Work request —
Extract from the entries below, exactly as given, only the lines from the line containing "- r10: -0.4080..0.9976" to the line containing "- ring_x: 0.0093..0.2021", both lines included.

Excerpted data —
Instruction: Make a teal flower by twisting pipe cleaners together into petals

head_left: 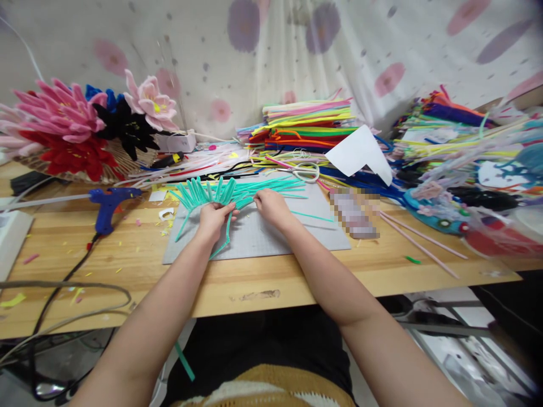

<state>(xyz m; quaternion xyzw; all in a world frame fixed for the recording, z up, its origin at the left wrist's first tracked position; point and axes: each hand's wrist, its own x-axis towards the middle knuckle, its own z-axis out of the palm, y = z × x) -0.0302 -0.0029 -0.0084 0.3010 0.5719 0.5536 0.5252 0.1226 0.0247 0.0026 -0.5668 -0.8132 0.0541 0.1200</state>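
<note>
Teal pipe cleaners [197, 194] spread in a fan over a grey mat [271, 240], several bent into loops at the left and others straight towards the right. My left hand [215, 219] pinches the bundle near its middle, with one bent teal strand hanging below the fingers. To the right, my right hand [271, 207] is closed at the strands, its fingertips pressed together; just what they grip is too small to make out. A single teal strand [314, 216] lies on the mat beyond my right wrist.
A blue glue gun [109, 206] with a cable stands at the left, near fuzzy flowers [72, 121]. Behind the mat are scissors [307, 172], stacked colourful pipe cleaners [309, 121] and white paper [360, 154]. Pink stems [418, 243] lie at the right.
</note>
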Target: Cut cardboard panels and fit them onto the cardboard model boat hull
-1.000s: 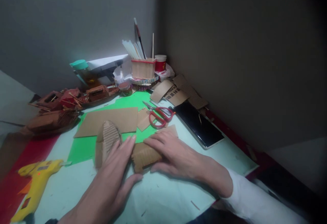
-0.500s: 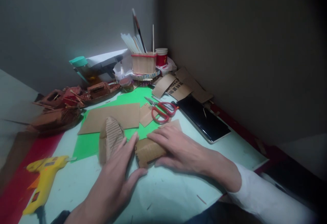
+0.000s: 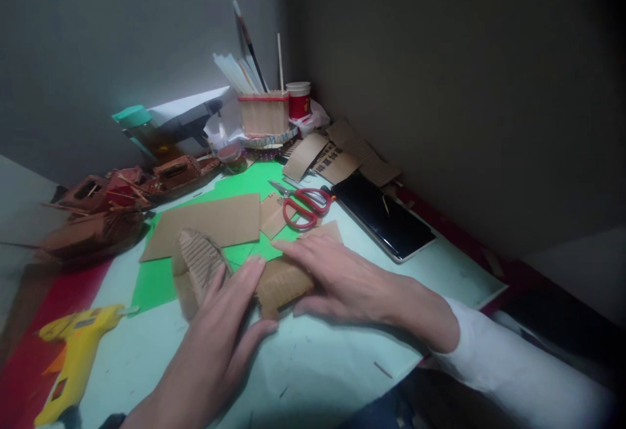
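Note:
A small curved brown cardboard piece (image 3: 284, 283) stands on the pale sheet between my hands. My right hand (image 3: 342, 279) grips it from the right, fingers over the top and thumb low on the near side. My left hand (image 3: 222, 328) is open, its fingers stretched forward and its thumb apart, the tips close to that piece's left end. Just beyond my left fingers, a boat-shaped cardboard form (image 3: 198, 263) with a ribbed face leans to the left, partly hidden by the hand. Red-handled scissors (image 3: 306, 208) lie past my right fingers.
A yellow glue gun (image 3: 78, 357) lies at left. Brown model boats (image 3: 92, 230) stand behind it. A flat cardboard sheet (image 3: 205, 220) rests on green paper (image 3: 151, 285). At right is a black phone (image 3: 384, 217); a stick holder (image 3: 264, 114) and cardboard scraps (image 3: 337, 162) are farther back.
The whole view has shifted, so most things appear a little farther left. The boat-shaped form tips slightly more to the left. Both hands keep nearly the same places around the curved piece.

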The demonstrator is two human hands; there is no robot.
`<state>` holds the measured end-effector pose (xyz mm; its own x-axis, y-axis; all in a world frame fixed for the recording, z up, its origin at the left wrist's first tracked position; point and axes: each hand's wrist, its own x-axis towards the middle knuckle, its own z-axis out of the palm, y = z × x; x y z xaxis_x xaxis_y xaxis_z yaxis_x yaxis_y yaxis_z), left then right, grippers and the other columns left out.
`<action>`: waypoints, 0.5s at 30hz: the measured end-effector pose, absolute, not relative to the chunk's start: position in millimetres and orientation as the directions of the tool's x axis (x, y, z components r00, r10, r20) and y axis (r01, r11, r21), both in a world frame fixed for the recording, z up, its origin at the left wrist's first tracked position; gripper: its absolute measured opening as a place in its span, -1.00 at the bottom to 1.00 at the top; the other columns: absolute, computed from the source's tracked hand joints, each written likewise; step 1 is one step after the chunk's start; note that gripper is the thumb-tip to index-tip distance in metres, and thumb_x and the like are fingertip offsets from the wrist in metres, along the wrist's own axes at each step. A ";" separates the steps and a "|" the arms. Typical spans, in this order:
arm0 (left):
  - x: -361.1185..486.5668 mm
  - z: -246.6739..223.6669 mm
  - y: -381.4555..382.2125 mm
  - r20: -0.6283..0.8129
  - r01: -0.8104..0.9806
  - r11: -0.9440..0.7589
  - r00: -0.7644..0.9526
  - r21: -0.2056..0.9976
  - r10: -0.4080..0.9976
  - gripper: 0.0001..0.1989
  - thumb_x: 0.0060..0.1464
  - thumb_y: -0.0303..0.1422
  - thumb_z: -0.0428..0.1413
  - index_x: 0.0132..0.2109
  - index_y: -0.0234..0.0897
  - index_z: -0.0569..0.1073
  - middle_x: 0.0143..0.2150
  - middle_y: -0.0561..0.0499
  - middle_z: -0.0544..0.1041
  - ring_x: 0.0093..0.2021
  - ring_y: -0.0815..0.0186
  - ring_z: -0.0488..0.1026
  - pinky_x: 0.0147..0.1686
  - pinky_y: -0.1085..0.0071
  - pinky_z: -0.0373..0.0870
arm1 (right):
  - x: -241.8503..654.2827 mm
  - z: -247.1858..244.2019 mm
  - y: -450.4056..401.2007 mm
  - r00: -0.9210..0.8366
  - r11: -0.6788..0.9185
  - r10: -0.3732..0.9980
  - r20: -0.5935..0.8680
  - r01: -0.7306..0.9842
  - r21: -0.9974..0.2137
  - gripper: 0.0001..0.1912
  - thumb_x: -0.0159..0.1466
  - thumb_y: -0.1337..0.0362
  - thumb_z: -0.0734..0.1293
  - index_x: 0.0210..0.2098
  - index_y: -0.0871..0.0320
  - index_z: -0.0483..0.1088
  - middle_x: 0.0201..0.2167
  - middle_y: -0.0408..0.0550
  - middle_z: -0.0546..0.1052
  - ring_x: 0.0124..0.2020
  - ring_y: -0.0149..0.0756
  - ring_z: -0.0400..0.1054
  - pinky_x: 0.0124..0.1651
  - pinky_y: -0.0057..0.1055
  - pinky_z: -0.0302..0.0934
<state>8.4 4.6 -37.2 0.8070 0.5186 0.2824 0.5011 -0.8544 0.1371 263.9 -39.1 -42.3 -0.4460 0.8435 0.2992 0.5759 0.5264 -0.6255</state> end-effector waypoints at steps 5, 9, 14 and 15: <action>9.3 -35.4 4.5 0.299 0.495 -0.861 0.810 0.116 0.505 -0.37 0.36 -0.12 -0.01 0.44 -0.22 0.07 0.31 -0.29 0.46 0.34 -0.11 0.28 0.12 -0.21 0.35 | 273.2 -34.3 -42.5 -0.370 0.461 0.882 0.293 0.541 -0.704 0.08 0.23 -0.06 0.49 0.48 0.26 -0.09 0.37 0.27 0.28 0.34 0.03 0.18 0.34 -0.10 0.10; 9.3 -36.2 5.1 0.330 0.486 -0.870 0.810 0.084 0.485 -0.40 0.36 -0.15 -0.01 0.42 -0.29 0.14 0.28 -0.32 0.48 0.32 -0.14 0.30 0.08 -0.19 0.39 | 284.3 -21.3 -46.0 -0.289 0.421 0.904 0.314 0.478 -0.771 0.02 0.26 0.06 0.50 0.48 0.26 -0.07 0.45 0.23 0.17 0.38 -0.02 0.15 0.38 -0.12 0.07; 7.4 -39.0 5.9 0.341 0.474 -0.877 0.814 0.075 0.470 -0.40 0.34 -0.16 0.02 0.41 -0.32 0.17 0.29 -0.30 0.48 0.34 -0.11 0.27 0.11 -0.15 0.38 | 284.8 -19.8 -47.5 -0.315 0.413 0.906 0.284 0.499 -0.762 -0.04 0.26 0.13 0.51 0.47 0.25 -0.01 0.39 0.22 0.26 0.34 0.01 0.20 0.35 -0.10 0.09; 7.3 -39.6 6.1 0.337 0.476 -0.876 0.815 0.076 0.472 -0.39 0.34 -0.17 0.03 0.41 -0.32 0.17 0.30 -0.29 0.47 0.36 -0.09 0.25 0.15 -0.13 0.35 | 282.6 -21.6 -47.2 -0.343 0.414 0.902 0.264 0.506 -0.757 -0.02 0.23 0.15 0.53 0.46 0.25 0.00 0.38 0.24 0.27 0.34 0.03 0.18 0.36 -0.09 0.08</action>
<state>7.3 6.1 -39.6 0.8147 0.4720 0.3369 0.4759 -0.8762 0.0765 282.6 -47.2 -21.6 -0.3428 0.9015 0.2640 0.5058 0.4140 -0.7568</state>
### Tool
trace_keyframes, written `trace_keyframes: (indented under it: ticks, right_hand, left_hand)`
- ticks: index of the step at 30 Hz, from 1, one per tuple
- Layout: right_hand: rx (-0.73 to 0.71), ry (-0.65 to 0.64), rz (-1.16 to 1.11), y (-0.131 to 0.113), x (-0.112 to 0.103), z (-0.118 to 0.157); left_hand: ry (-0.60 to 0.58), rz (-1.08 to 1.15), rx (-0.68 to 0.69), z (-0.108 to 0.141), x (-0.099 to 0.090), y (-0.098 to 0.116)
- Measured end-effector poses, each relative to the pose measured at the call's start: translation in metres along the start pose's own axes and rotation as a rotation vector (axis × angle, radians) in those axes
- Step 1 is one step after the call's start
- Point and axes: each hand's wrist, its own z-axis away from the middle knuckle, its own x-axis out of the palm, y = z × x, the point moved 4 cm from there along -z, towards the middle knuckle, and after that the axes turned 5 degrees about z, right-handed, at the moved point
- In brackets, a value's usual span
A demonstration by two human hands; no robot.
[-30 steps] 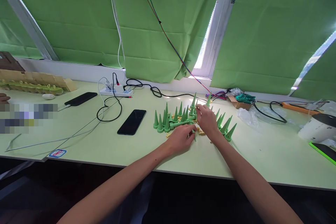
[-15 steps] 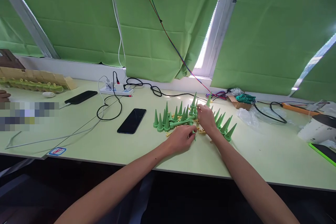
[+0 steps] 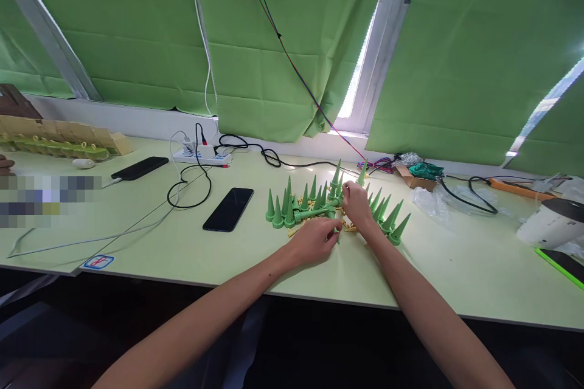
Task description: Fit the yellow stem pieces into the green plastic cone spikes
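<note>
1. My left hand (image 3: 316, 240) curls closed around a green spike (image 3: 338, 239) near the bench's (image 3: 447, 279) front edge.
2. My right hand (image 3: 358, 203) bunches; I cannot tell its hold.
3. Green cones (image 3: 277, 216) stand upright farther back; yellow pieces (image 3: 292, 232) lie loose: I judge work unfinished.

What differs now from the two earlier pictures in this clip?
Hardly anything: no pick-up or release shows. The left hand still holds a green spike; the right hand remains pinched, its contents hidden. The standing spikes and black phone kept their places.
</note>
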Motion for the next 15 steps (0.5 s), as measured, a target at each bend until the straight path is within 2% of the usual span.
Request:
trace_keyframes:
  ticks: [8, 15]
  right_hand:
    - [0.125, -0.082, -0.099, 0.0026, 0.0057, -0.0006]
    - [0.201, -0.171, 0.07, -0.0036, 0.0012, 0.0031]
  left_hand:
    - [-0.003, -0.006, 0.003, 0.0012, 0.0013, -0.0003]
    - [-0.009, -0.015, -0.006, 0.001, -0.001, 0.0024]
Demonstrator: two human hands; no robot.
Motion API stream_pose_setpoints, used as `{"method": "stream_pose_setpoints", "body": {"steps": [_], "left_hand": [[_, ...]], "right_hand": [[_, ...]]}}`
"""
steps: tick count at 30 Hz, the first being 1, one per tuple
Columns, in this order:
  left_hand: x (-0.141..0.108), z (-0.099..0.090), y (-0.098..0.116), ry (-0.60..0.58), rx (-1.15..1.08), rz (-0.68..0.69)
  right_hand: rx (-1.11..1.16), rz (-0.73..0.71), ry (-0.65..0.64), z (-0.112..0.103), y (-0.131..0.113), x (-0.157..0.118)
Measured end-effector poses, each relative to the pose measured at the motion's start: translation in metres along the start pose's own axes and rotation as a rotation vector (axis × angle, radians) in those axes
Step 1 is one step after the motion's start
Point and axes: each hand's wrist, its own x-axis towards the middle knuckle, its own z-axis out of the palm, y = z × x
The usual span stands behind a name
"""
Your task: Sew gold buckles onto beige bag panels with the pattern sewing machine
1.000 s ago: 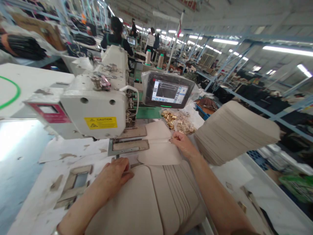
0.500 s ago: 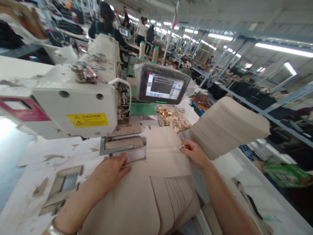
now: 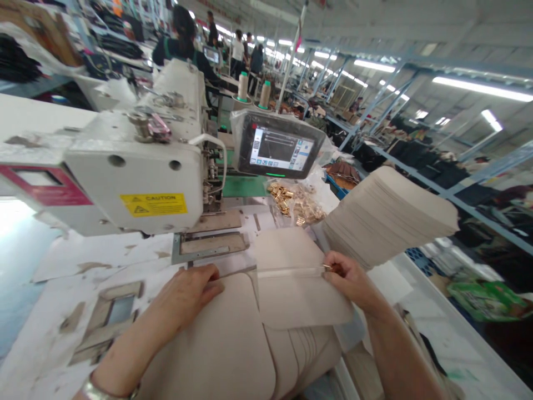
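Observation:
My left hand (image 3: 192,286) rests at the upper left edge of a large beige panel (image 3: 220,339), thumb and forefinger apart; its other fingers are partly hidden. In my right hand (image 3: 347,278) is the right edge of a smaller beige panel (image 3: 297,303) with rounded corners, pinched between thumb and fingers. A pale band (image 3: 289,272) runs across this panel, and a small gold metal piece (image 3: 327,267) shows at the band's end by my fingertips. The smaller panel overlaps several layered beige panels (image 3: 306,347). Just beyond my left hand lies a metal clamp frame (image 3: 177,250).
A sewing machine head (image 3: 141,183) stands at left, with a lit control screen (image 3: 281,145) behind. Gold metal fittings (image 3: 291,203) lie in a plastic bag. A tall stack of beige panels (image 3: 387,216) leans at right. A co-worker (image 3: 183,39) sits beyond the machine.
My right hand has moved right and toward me, drawing the smaller panel along and away from the clamp frame. My left hand has hardly moved.

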Motion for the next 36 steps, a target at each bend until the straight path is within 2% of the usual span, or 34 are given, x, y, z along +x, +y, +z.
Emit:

Reply —
  - r10: -0.4080..0.9976
  - gripper: 0.0001..0.1989
  - thumb_x: 0.0060..0.1464
  - thumb_y: -0.0303..0.1422
  - thumb_z: -0.0428..0.1413
  - index_x: 0.0132..0.2109
  - index_y: -0.0234..0.0897
  - index_z: -0.0569..0.1073
  - middle_x: 0.0143..0.2150
  - middle_y: -0.0561..0.0499
  - middle_z: -0.0544..0.1041
  - ring_x: 0.0093..0.2021

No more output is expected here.